O Arquivo Nacional da Torre do Tombo, no seu site na internet, disponibiliza gratuitamente fotografias digitalizadas de todos os fólios do Apocalipse do Lorvão, em formato JPEG ou TIFF. Existe ainda uma cópia microfilmada (mf. 230).
Segundo consta no site do arquivo nacional de Portugal na internet, a talvez melhor ilustração do Apocalipse do Lorvão é a que ilustra a Ceifa e Vindima (Livro do Apocalipse 14:14-20). Sobre esta ilustração do códice, a Torre do Tombo escreve no seu site que ela
representa Cristo, o juiz, com a coroa da vitória que, de foice em punho, se prepara para ceifar a seara seca, seca porque envenenada pelo pecado, árida e estéril, boa para alimentar o fogo. Nas Escrituras, o Juízo de Deus é comparado à ceifa e à vindima. A ceifa é o símbolo da destruição total da humanidade desobediente a Deus, cortada pela foice da sua justiça. Um anjo aparece com uma foice, ou podoa, na mão, e corta das latadas os cachos também eles envenenados pela rebeldia humana e lança-os no lagar da ira de Deus, onde são pisados e espremidos.
Esta ilustração retrata a vida da sua época (a de D. Afonso Henriques): as alfaias agrícolas (podoas, foices, cestos de vime); os trajos dos vindimadores e do ceifeiro, Cristo, de largo chapéu de palha; a disposição das videiras (em latada, escoradas de onde a onde; o processo de lagaragem). Igualmente tem interesse para o estudo da arquitectura (vejam-se as 7 arcadas românicas do 2º plano), e para o estudo das tintas e pigmentos utilizados.
Esta ilustração mostra ainda um elemento iconográfico apenas existente nos Beatos do Ramo II, o duplo disco na figura de Cristo.
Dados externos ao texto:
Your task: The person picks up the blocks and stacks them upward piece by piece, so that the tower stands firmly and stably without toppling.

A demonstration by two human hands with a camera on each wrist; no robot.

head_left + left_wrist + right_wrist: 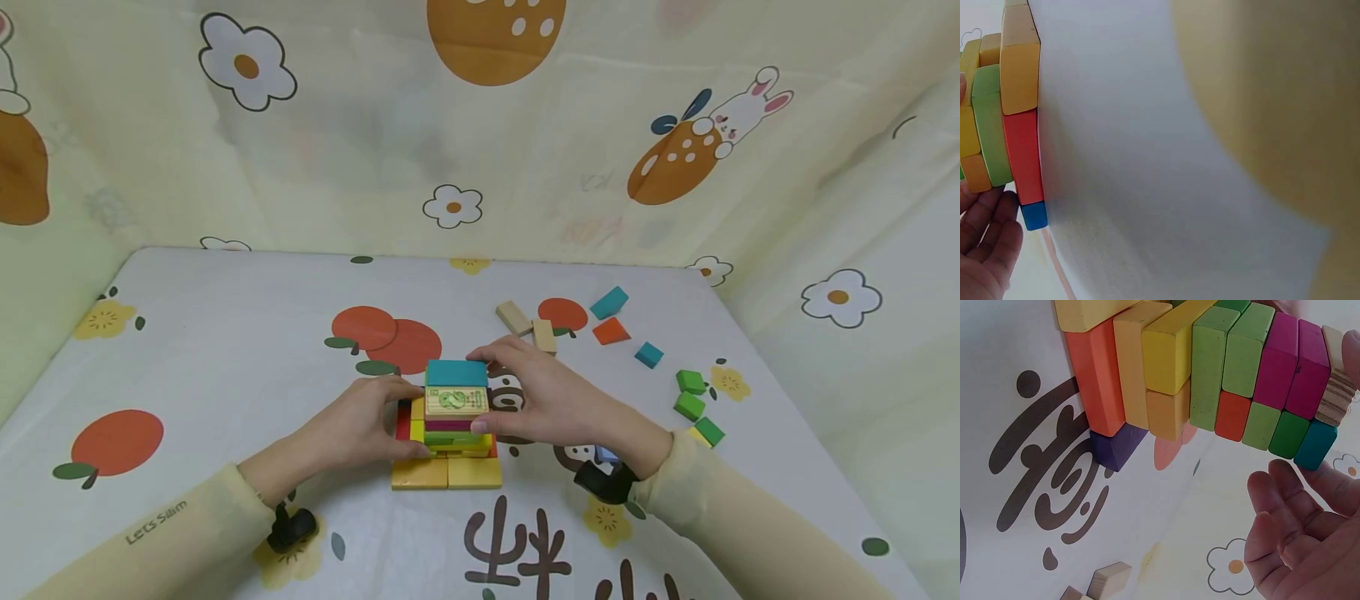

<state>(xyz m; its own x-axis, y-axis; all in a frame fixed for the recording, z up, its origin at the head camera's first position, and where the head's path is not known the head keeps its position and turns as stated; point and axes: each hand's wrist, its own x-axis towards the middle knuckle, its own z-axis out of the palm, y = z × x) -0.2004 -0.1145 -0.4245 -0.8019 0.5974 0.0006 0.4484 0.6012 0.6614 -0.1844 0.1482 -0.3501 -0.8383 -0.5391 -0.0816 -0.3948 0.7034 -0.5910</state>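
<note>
A tower of coloured wooden blocks (456, 440) stands on the table, wider at its base. Its top layer has a teal block (456, 372) behind a plain wooden block with a green print (456, 402). My right hand (551, 396) pinches this layer front to back, thumb at the printed block and a fingertip against the teal one (1316, 447). Lower down on the left side, my left hand (360, 423) holds the tower between its thumb at the front and fingers behind. Magenta blocks (1277, 362) lie under the top layer.
Right of the tower are loose blocks: two plain wooden ones (513, 317), a teal one (609, 302), an orange one (611, 331), a smaller blue one (649, 355) and several green ones (690, 406). A patterned cloth wall (360, 167) rises behind the table.
</note>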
Elementos existentes no Apocalipse do Lorvão e apenas visíveis em certos outros Beatos do Ramo II podem assim estabelecer uma ligação com esse ramo, pressupondo a existência de uma versão original comum aos dois ramos.
O manuscrito Apocalipse de Lorvão, juntamente com o Apocalipse de Alcobaça, foi inscrito em outubro de 2015 como registo da Memória do Mundo pela Organização das Nações Unidas para a Educação, Ciência e Cultura (Unesco).[5]